Sixty-six years ago on February 9, 1943, the United States announced the ultimate defeat of Japanese forces in the hard fought battle of Guadalcanal in the South Pacific.1 The news spread rapidly and soon had everybody talking. What is not so well-known is the major contribution of ham radio operators within the Coastwatchers organization that helped make that victory possible. In this article, we will follow the life of one such ham radio operator, Paul Mason, STO, who was very much involved with this action.

Paul was born in Sydney, Australia, attended school there and became interested in radio, where he was largely self-taught. We know that as a young man he was proficient in Morse code, repaired his own equipment and wound his own coils. In fact, his diary tells us that he made his first transmitter in 1936. Before the commencement of World War II in Europe, he spent 20 years in the Solomon Islands as manager of the Inus plantation, which gave him a great understanding of the layout of these islands and the culture of its people.

Preparing for War

With WWII commencing in Europe in 1939, it would be probable that German raiders would again (as in WWI) be frequenting the Pacific and Indian oceans. Australia, with a huge landmass and small population, recognized that it would be most important to monitor ship and aircraft activities in the northern islands to warn of such approaching dangers. Consequently, in 1940, the Coastwatcher concept was born and was supervised by Lt Commander Eric Feldt (Naval Intelligence Australian Navy) covering a huge area, much of which makes up Indonesia and Melanesia today.

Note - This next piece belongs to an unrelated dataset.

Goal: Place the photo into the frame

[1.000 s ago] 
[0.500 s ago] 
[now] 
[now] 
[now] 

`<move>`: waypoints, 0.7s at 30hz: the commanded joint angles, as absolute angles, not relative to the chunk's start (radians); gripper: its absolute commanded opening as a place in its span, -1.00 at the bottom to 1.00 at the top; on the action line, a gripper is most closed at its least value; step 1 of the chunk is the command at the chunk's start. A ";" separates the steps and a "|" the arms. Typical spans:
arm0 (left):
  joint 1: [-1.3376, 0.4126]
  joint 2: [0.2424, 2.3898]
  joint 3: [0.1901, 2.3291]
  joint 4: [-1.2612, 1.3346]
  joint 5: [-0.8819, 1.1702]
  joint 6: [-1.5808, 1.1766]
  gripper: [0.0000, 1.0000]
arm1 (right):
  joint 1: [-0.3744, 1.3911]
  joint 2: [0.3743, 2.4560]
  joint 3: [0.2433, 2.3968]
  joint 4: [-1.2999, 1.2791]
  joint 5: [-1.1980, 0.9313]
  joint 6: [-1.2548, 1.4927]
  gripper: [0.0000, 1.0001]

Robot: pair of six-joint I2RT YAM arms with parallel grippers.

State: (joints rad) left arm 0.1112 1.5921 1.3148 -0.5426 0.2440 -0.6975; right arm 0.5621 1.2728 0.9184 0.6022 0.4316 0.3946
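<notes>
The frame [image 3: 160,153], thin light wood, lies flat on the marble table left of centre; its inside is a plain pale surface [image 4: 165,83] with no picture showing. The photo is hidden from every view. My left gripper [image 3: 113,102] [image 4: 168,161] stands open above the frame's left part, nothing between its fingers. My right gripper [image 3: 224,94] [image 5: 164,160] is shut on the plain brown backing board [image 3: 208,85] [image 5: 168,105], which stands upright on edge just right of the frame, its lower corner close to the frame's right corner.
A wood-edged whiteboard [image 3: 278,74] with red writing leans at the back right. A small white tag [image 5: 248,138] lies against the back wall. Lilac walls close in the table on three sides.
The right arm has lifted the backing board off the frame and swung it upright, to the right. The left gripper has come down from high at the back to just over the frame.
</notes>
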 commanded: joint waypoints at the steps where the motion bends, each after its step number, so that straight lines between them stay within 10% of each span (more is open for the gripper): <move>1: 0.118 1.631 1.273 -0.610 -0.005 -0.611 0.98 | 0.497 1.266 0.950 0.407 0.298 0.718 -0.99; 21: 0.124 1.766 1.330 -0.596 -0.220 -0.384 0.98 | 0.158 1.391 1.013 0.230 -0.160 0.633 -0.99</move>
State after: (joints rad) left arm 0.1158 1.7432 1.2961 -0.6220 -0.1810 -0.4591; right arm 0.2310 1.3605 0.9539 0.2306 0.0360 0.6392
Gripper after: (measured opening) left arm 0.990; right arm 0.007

The arrival of WWII in the South Pacific found Paul Mason as a short, unassuming man with glasses in his early 40s, whose looks suggested he would be more at home in a bank or insurance office. With the unfolding of future events it was soon discovered nothing could be further from the truth

Consequently Mason, with his ham radio experience and radio knowledge, was recruited as an unpaid civilian by Lt Feldt and assigned to the Kieta area (near his plantation) where he positioned himself on a high ridge in order to observe movements from many directions.

The Japanese Occupation Begins

Flushed with success after the bombing of Pearl Harbor and the capture of Singapore and Indonesia, it wasn’t long before the Japanese armed forces spread out to the Solomon Islands and Guadalcanal. Mason was then given the call sign STO (the first three letters of his sister’s married name of Stokie). He then moved to a better lookout at Malabita Hill where he could observe the Shortland Islands, Fauro Island and the Bougainville area, which was used by the Japanese navy to assemble naval groups. Sometime later his call sign was changed to LQK for security reasons.

Mason successfully reported Japanese naval activity by radio to the base in Port Morseby, which resulted in the bombing of enemy ships. The Japanese intelligence, feeling the effects of these bombings, became aware that there was a coastwatcher in the area and sent out a party to find him at Malabita Hill.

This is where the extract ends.